Several years ago I remember going to a talk by Peter Maguire about his book, Facing Death in Cambodia. That book is about the Khmer Rouge, why they killed, and why (at the time Maguire wrote the book) none of them had been tried in court.

facing death

One thing that I remember from his talk is that Maguire mentioned that in the course of conducting his research he came to realize that some Westerners had been executed in S-21 (a.k.a. Tuol Sleng), the infamous torture center in Phnom Penh run by Kaing Guek Eav, a.k.a. “Duch” (sounds like “Doik”). And what is interesting is that he had actually succeeded in identifying (at least) one of these victims, a surfer from California who had also spent time surfing on the north shore of Oahu in Hawaii.

What Maguire had found out is that this guy, and some friends, had tried to smuggle Thai stick (i.e., marijuana) from Thailand to Hong Kong, but were blown ashore in Cambodia when it was under the control of the Khmer Rouge. They were captured and taken to S-21, had their pictures taken, (presumably) were tortured, and then were killed.

The Cambodia Genocide Project at Yale has digitized some 5,000 photographs of S-21 victims. I’m not sure if their pictures are there or not.

ts

Today, however, I came across some digitized materials in the David Chandler Cambodia Collection at Monash University. Now a professor emeritus, Chandler is the premier Western historian of Cambodia. And apparently what he did after retiring was to offer Monash Library many of the materials that he had collected over the years through his research, and the Monash Library has digitized a few of them (please digitize more!!!).

As a side note, I think that this is a practice that every scholar should start engaging in. However, rather than waiting until one retires, one should put resources on the web as soon as one is “done” with them. For example, if you collect materials to publish a book, put them on the Internet after the book is published. Let’s all share!

Duch

Back to the topic of S-21, in the David Chandler Cambodia Collection I came across a document from 1999 entitled “Interview with Kaing Guek Eav, also known as Duch, chairman of S-21.” It is a record of an interview conducted by Christophe Peschoux of the UN’s Office of the High Commissioner for Human Rights.

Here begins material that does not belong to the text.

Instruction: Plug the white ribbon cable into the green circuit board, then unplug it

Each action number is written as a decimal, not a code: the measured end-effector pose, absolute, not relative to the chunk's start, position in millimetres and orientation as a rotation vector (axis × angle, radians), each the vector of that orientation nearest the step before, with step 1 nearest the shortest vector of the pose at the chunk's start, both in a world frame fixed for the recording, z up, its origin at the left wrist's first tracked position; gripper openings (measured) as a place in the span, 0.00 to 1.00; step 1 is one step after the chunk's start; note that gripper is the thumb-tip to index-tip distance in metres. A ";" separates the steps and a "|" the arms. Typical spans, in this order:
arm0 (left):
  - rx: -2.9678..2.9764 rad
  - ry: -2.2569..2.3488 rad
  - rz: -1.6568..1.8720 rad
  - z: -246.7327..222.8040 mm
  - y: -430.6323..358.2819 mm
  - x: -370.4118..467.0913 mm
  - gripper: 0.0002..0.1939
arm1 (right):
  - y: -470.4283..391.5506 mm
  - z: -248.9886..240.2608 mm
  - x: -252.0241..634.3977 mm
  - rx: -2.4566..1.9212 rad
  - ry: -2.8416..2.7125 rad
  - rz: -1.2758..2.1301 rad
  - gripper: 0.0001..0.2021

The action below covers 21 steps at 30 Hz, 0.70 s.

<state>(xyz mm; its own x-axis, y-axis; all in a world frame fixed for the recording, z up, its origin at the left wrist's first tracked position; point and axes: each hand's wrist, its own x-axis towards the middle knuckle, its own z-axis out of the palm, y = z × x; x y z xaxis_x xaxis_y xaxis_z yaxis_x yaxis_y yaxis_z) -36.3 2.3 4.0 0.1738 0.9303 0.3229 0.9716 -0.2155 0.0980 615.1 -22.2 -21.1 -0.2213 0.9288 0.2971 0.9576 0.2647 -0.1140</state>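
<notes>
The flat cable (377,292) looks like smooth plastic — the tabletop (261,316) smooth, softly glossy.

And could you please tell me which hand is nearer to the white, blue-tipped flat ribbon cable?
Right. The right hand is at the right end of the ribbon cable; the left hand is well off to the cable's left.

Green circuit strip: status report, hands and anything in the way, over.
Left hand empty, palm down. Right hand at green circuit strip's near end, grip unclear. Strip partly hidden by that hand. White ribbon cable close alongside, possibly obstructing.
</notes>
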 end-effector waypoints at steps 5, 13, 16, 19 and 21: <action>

In this long (86 pages) interview, Peschoux brings up the topic of Westerners being killed at S-21. Duch says (pg. 79) that “I remember that these people had come to Cambodia by sea. Our naval forces had arrested them. I do not remember very well how many of them there were. . . I do remember getting an order from Nuon Chea to burn their bodies. They were burnt on a bunch of tyres. I do not recall exactly where, but it was close to Boeng Trabek, between Mao Se Tong Boulevard and Boeng Tumpun, next to a small pond where nobody lived. They were detained in S-21 for less than a month.”

I’m assuming that Duch was talking here about the surfers who were trying to smuggle marijuana from Thailand to Hong Kong.

ThaiStickbook

And on that note, it looks like Peter Maguire has researched that topic further. I see that later this fall a new book that he has written is coming out – Thai Stick: Surfers, Scammers, and the Untold Story of the Marijuana Trade.

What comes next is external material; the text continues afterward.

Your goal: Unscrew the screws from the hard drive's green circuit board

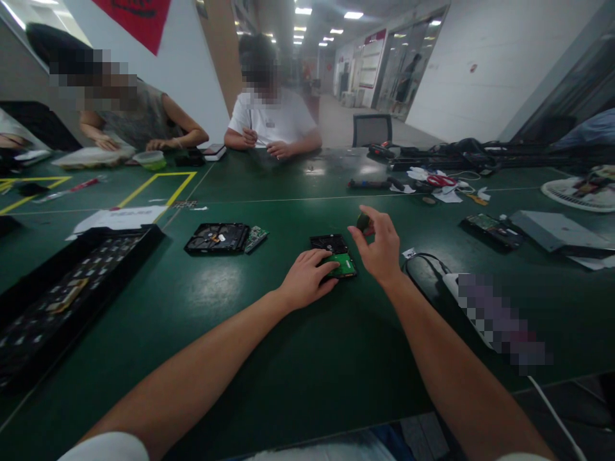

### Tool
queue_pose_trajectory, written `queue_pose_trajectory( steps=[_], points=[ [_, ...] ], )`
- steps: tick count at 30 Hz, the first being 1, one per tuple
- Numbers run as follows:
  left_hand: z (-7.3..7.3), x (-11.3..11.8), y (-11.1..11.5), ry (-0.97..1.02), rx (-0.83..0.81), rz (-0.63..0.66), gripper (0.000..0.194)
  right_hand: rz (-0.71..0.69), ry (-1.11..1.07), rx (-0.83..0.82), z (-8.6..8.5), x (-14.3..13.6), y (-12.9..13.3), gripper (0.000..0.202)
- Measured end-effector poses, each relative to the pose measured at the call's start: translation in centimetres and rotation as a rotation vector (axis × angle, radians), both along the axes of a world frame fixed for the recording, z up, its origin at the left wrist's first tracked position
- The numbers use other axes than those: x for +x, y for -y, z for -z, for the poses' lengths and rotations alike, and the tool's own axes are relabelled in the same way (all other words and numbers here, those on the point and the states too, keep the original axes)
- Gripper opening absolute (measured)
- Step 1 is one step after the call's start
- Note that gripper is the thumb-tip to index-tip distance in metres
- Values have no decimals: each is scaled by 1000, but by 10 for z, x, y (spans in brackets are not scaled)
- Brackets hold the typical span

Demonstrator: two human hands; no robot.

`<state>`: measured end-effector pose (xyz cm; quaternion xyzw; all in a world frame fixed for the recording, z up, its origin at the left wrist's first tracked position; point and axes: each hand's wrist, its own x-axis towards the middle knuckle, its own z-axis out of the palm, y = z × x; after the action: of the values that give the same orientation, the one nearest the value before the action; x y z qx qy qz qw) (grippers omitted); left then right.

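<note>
A small black hard drive (328,242) with a green circuit board (344,265) lies on the dark green table. My left hand (310,276) rests on its left and lower side, fingers apart and fingertips on the board. Just right of the drive, my right hand (379,244) is raised with thumb and fingers curled towards each other. Something dark shows between those fingers, too unclear to name. Further left lies a larger black hard drive (218,237), with a loose circuit board (256,239) beside it.
A long black tray (81,294) fills the left side. To the right are a cable, a blurred-out object (500,317), another drive (492,230) and a grey metal box (560,232). Two people sit across the table (269,198), near loose tools and paper scraps.
</note>
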<state>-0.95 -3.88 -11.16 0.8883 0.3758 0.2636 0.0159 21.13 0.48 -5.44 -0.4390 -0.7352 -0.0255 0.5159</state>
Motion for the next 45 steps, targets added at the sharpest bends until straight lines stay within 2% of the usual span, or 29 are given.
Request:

This is the summary of the book on the Columbia University Press page:

“Thailand’s capital, Krungtep, known as Bangkok to Westerners and ‘the City of Angels’ to Thais, has been home to smugglers and adventurers since the late eighteenth century. During the 1970s, it became a modern Casablanca to a new generation of treasure seekers: from surfers looking to finance their endless summers to wide-eyed hippie true believers and lethal marauders leftover from the Vietnam War. Moving a shipment of Thai sticks from northeast Thailand farms to American consumers meant navigating one of the most complex smuggling channels in the history of the drug trade.

“Peter Maguire and Mike Ritter are the first historians to document this underground industry, the only record of its existence rooted in the fading memories of its elusive participants. Conducting hundreds of interviews with smugglers and law enforcement agents, the authors recount the buy, the delivery, the voyage home, and the product offload. They capture the eccentric personalities who transformed the Thai marijuana trade from a GI cottage industry into one of the world’s most lucrative commodities, unraveling a rare history from the smugglers’ perspective.”

It looks like this will be a fun book to read.